[EXERCISE GOAL] The complete listing should be restated exactly.
[PROVIDED DATA Boundary: Start]
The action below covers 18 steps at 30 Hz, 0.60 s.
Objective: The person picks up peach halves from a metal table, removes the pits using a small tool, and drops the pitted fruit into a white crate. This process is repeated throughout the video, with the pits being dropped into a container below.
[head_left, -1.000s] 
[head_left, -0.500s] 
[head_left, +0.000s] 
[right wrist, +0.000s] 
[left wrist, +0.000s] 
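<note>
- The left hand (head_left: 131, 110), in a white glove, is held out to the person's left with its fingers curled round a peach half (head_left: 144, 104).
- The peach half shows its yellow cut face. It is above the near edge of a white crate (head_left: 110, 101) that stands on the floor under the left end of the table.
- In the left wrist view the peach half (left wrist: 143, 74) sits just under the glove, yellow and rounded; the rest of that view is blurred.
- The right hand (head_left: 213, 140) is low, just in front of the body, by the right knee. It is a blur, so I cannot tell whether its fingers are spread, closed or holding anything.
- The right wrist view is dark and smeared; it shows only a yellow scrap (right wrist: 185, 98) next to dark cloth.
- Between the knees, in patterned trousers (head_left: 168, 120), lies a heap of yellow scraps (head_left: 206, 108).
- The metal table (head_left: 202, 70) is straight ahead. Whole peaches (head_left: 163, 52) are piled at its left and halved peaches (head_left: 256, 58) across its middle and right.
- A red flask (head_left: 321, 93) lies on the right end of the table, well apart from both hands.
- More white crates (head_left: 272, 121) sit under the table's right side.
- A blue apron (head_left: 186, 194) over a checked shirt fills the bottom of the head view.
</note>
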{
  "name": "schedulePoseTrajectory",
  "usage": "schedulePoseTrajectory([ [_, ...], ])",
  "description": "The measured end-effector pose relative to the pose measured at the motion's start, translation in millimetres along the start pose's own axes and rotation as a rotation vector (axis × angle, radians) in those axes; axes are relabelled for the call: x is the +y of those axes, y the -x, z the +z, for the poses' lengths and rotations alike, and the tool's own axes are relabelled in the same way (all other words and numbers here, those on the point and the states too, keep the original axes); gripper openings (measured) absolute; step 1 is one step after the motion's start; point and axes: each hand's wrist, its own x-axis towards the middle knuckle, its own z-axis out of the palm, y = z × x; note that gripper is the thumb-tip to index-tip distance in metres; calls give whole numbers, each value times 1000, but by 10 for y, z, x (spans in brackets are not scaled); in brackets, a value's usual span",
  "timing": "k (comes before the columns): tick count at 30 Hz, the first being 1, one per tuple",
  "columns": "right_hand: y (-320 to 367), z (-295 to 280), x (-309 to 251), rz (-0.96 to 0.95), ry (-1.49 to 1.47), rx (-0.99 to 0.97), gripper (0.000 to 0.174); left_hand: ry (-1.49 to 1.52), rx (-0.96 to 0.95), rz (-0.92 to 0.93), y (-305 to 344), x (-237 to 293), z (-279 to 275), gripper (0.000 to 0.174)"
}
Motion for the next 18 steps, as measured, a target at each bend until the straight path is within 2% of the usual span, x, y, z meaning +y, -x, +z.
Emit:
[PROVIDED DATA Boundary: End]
[RESPONSE FOR THIS EXERCISE]
The action below covers 18 steps at 30 Hz, 0.60 s.
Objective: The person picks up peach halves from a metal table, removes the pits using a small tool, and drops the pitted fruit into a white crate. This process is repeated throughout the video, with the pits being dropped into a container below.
[head_left, -1.000s] 
[head_left, -0.500s] 
[head_left, +0.000s] 
[right wrist, +0.000s] 
[left wrist, +0.000s] 
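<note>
- The left hand (head_left: 131, 110), in a white glove, is held out to the person's left with its fingers curled round a peach half (head_left: 144, 104).
- The peach half shows its yellow cut face. It is above the near edge of a white crate (head_left: 110, 101) that stands on the floor under the left end of the table.
- In the left wrist view the peach half (left wrist: 143, 74) sits just under the glove, yellow and rounded; the rest of that view is blurred.
- The right hand (head_left: 213, 140) is low, just in front of the body, by the right knee. It is a blur, so I cannot tell whether its fingers are spread, closed or holding anything.
- The right wrist view is dark and smeared; it shows only a yellow scrap (right wrist: 185, 98) next to dark cloth.
- Between the knees, in patterned trousers (head_left: 168, 120), lies a heap of yellow scraps (head_left: 206, 108).
- The metal table (head_left: 202, 70) is straight ahead. Whole peaches (head_left: 163, 52) are piled at its left and halved peaches (head_left: 256, 58) across its middle and right.
- A red flask (head_left: 321, 93) lies on the right end of the table, well apart from both hands.
- More white crates (head_left: 272, 121) sit under the table's right side.
- A blue apron (head_left: 186, 194) over a checked shirt fills the bottom of the head view.
</note>
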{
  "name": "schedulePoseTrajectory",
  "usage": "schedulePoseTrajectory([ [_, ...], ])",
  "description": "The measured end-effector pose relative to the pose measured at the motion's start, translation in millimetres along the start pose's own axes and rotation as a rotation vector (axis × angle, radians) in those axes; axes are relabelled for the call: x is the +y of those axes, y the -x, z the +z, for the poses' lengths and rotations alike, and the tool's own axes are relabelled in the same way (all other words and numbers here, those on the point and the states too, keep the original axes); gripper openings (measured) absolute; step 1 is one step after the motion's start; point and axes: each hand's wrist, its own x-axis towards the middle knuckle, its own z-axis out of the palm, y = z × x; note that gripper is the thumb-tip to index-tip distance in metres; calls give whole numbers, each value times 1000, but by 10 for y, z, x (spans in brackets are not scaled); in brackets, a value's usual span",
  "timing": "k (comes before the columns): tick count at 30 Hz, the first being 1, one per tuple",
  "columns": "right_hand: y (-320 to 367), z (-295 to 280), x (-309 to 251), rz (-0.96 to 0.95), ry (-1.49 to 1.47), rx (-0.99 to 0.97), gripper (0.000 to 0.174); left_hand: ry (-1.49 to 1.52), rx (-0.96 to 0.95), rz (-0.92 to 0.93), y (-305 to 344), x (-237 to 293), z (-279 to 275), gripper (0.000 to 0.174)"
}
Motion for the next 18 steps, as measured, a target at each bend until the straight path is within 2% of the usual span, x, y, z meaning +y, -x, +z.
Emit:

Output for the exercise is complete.